Adults, too, participated in patriotic programs. Franklin K. Lane, Secretary if the Interior, delivered a 1914 Flag Day address in which he repeated words he said the flag had spoken to him that morning: "I am what you make me; nothing more. I swing before your eyes as a bright gleam of color, a symbol of yourself."
Inspired by these three decades of state and local celebrations, Flag Day - the anniversary of the Flag Resolution of 1777 - was officially established by the Proclamation of President Woodrow Wilson on May 30th, 1916. While Flag Day was celebrated in various communities for years after Wilson's proclamation, it was not until August 3rd, 1949, that President Truman signed an Act of Congress designating June 14th of each year as National Flag Day.
This famous name was coined by Captain Stephen Driver, a shipmaster of Salem, Massachusetts, in 1831. As he was leaving on one of his many voyages aboard the brig CHARLES DOGGETT - and this one would climax with the rescue of the mutineers of the BOUNTY - some friends presented him with a beautiful flag of twenty four stars. As the banner opened to the ocean breeze for the first time, he exclaimed "Old Glory!"
He retired to Nashville in 1837, taking his treasured flag from his sea days with him. By the time the Civil War erupted, most everyone in and around Nashville recognized Captain Driver's "Old Glory." When Tennesee seceded from the Union, Rebels were determined to destroy his flag, but repeated searches revealed no trace of the hated banner.
Then on February 25th, 1862, Union forces captured Nashville and raised the American flag over the capital. It was a rather small ensign and immediately folks began asking Captain Driver if "Old Glory" still existed. Happy to have soldiers with him this time, Captain Driver went home and began ripping at the seams of his bedcover. As the stitches holding the quilt-top to the batting unraveled, the onlookers peered inside and saw the 24-starred original "Old Glory"!
Captain Driver gently gathered up the flag and returned with the soldiers to the capitol. Though he was sixty years old, the Captain climbed up to the tower to replace the smaller banner with his beloved flag. The Sixth Ohio Regiment cheered and saluted - and later adopted the nickname "Old Glory" as their own, telling and re-telling the story of Captain Driver's devotion to the flag we honor yet today.

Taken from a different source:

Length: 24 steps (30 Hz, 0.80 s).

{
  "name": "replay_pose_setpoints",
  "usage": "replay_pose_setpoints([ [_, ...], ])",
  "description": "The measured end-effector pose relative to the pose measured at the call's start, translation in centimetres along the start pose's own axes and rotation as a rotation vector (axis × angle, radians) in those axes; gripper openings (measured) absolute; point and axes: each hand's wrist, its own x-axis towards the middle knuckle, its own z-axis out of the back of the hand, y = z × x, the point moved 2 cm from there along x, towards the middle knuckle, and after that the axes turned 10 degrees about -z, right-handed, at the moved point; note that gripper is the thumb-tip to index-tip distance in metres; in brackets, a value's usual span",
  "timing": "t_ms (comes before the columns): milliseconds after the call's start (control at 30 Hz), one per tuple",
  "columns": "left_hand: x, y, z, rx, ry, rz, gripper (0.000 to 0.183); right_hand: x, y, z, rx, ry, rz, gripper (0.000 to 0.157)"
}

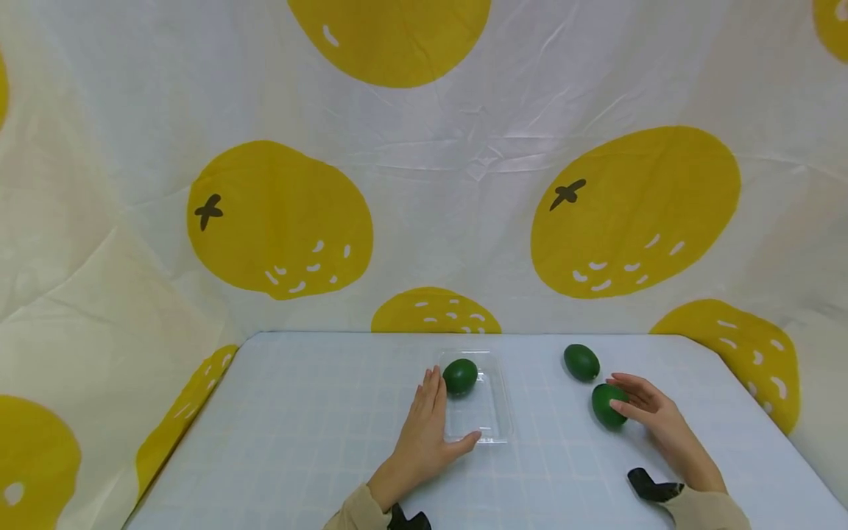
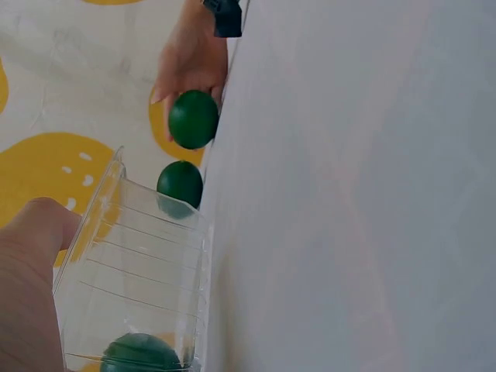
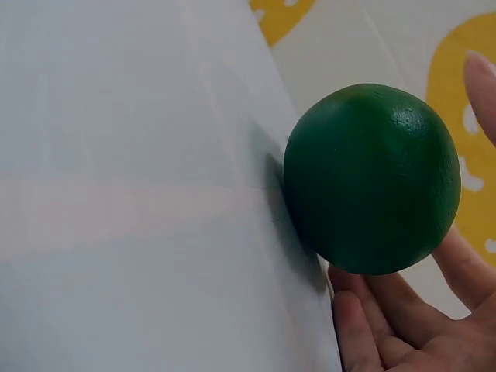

Captain Driver's grave is located in the old Nashville City Cemetery, and is one of three (3) places authorized by act of Congress where the Flag of the United States may be flown 24 hours a day.
I have so far been unable to determine where "Old Glory" resides today. A caption above a faded black and white picture in the book, The Stars and the Stripes, says only that " 'Old Glory' may no longer be opened to be photographed, and no color photograph is available." Visible in the photo in the lower right corner of the canton is an appliqued anchor, Captain Driver's very personal note. "Old Glory" is the most illustrious of a number of flags - both Northern and Confederate - reputed to have been similarly hidden, then later revealed as times changed.